Your task => Once the data has been read, print it back in full, exactly.

Source data =>
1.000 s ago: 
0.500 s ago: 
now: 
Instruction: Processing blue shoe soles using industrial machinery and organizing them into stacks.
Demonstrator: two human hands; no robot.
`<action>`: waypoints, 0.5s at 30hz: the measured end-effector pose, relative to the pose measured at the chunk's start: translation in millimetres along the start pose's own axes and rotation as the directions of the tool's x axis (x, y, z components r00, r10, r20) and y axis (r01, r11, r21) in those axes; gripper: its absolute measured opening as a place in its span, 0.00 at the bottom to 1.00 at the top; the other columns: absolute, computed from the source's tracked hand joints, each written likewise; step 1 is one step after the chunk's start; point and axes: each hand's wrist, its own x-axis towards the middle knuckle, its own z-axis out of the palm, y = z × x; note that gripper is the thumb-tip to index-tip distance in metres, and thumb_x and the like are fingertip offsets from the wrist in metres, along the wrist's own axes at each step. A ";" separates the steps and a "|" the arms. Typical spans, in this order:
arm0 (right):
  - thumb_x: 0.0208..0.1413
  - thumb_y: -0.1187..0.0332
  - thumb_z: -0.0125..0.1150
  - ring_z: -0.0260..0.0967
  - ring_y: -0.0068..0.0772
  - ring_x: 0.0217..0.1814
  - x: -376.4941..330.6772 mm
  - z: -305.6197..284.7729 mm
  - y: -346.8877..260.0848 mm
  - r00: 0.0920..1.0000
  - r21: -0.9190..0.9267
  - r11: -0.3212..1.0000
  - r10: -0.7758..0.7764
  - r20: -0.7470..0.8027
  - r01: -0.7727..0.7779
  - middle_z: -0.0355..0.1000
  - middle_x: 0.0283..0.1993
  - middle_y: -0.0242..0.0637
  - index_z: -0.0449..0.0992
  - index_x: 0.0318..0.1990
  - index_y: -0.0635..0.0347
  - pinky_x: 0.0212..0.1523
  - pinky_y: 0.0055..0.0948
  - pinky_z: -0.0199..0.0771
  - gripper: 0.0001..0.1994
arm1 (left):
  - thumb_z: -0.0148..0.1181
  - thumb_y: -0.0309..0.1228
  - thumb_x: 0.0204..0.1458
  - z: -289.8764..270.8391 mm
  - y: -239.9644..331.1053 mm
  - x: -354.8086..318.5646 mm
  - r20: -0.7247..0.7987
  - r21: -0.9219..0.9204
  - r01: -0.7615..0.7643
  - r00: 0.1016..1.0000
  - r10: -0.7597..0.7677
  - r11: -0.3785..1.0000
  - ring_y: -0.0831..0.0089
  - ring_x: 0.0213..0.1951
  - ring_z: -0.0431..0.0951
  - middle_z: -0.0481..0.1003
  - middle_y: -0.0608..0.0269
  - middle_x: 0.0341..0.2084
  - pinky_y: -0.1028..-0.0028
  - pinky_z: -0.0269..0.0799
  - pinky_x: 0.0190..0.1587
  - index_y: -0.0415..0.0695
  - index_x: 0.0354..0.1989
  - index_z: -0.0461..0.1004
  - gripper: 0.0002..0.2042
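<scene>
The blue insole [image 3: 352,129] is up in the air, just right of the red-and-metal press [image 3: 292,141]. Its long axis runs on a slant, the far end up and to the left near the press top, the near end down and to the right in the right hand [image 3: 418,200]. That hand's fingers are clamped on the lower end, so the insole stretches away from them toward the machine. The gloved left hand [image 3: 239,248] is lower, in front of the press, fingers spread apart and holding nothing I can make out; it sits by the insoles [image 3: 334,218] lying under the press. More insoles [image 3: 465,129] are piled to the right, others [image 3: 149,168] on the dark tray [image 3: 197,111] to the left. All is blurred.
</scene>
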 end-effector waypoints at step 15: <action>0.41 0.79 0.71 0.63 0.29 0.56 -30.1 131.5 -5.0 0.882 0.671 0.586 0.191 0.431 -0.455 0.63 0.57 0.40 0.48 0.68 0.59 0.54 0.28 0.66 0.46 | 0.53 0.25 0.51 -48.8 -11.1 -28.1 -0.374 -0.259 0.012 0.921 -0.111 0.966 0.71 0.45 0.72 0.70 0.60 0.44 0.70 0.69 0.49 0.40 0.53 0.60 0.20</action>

Solved problem =>
1.000 s ago: 
0.500 s ago: 
now: 
Instruction: Processing blue shoe soles using industrial machinery and organizing them into stacks.
Demonstrator: two human hands; no robot.
`<action>`: waypoints, 0.5s at 30hz: the measured end-effector pose, relative to the pose measured at the chunk's start: translation in millimetres along the start pose's own axes and rotation as the directions of the tool's x axis (x, y, z components r00, r10, r20) and y axis (r01, r11, r21) in those axes; gripper: its absolute measured opening as a place in its span, 0.00 at the bottom to 1.00 at the top; the other columns: absolute, computed from the source's tracked hand joints, each written likewise; step 1 is one step after the chunk's start; point and axes: each hand's wrist, its own x-axis towards the middle knuckle, its own z-axis out of the palm, y = z × x; note that gripper is the thumb-tip to index-tip distance in metres, and thumb_x and the like are fingertip offsets from the wrist in metres, along the wrist's own axes at each step. A ";" separates the steps and a "|" the arms. Typical spans, in this order:
arm0 (right):
  - thumb_x: 0.0208..0.1413
  - thumb_y: -0.1187..0.0332
  - thumb_z: -0.0125..0.1150
  - ring_z: -0.0260..0.0967
  - ring_y: -0.0068..0.0772
  - ring_x: 0.0217..0.1814
  - x: -376.4941..330.6772 mm
  - z: -305.6197..284.7729 mm
  - y: -346.8877..260.0848 mm
  - r00: 0.0920..1.0000
  - r21: -0.9190..0.9267
  - r11: -0.3212..1.0000
  - r10: -0.7758..0.7764
  - r20: -0.7470..0.8027
  - r01: -0.7727..0.7779
  - middle_z: -0.0355..0.1000
  - middle_x: 0.0283..0.1993
  - middle_y: -0.0242..0.0637
  - index_z: -0.0449..0.0992
  - index_x: 0.0318..0.1990
  - index_y: -0.0635..0.0347
  - pinky_x: 0.0212..0.1523
  - pinky_y: 0.0055..0.0948
  - pinky_z: -0.0199..0.0771
  - gripper: 0.0001..0.1994
arm1 (left):
  - thumb_z: -0.0148..0.1181
  - thumb_y: -0.0309..0.1228
  - thumb_x: 0.0204..0.1458
  - z: -289.8764..270.8391 mm
  - y: -239.9644..331.1053 mm
  - x: -354.8086..318.5646 mm
  - r20: -0.7247..0.7987
  - r21: -0.9219..0.9204
  - r01: -0.7615..0.7643
  - r00: 0.1016..1.0000
  - r10: -0.7597..0.7677
  - r11: -0.3785..1.0000
  - ring_y: -0.0831..0.0089
  - ring_x: 0.0213..0.1951
  - ring_z: -0.0431..0.0951
  - middle_z: -0.0481..0.1003
  - middle_y: -0.0608..0.0269
  - middle_x: 0.0341..0.2084
  - pinky_y: -0.1028..-0.0028
  - pinky_z: -0.0269..0.0799
  - pinky_x: 0.0190..0.1587
  - index_y: -0.0415..0.0695
  - index_x: 0.0354..0.1989
  - index_z: -0.0461..0.1004
  - gripper: 0.0002..0.2042
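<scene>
The blue insole [image 3: 352,129] is up in the air, just right of the red-and-metal press [image 3: 292,141]. Its long axis runs on a slant, the far end up and to the left near the press top, the near end down and to the right in the right hand [image 3: 418,200]. That hand's fingers are clamped on the lower end, so the insole stretches away from them toward the machine. The gloved left hand [image 3: 239,248] is lower, in front of the press, fingers spread apart and holding nothing I can make out; it sits by the insoles [image 3: 334,218] lying under the press. More insoles [image 3: 465,129] are piled to the right, others [image 3: 149,168] on the dark tray [image 3: 197,111] to the left. All is blurred.
</scene>
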 end-effector waypoints at step 15: <action>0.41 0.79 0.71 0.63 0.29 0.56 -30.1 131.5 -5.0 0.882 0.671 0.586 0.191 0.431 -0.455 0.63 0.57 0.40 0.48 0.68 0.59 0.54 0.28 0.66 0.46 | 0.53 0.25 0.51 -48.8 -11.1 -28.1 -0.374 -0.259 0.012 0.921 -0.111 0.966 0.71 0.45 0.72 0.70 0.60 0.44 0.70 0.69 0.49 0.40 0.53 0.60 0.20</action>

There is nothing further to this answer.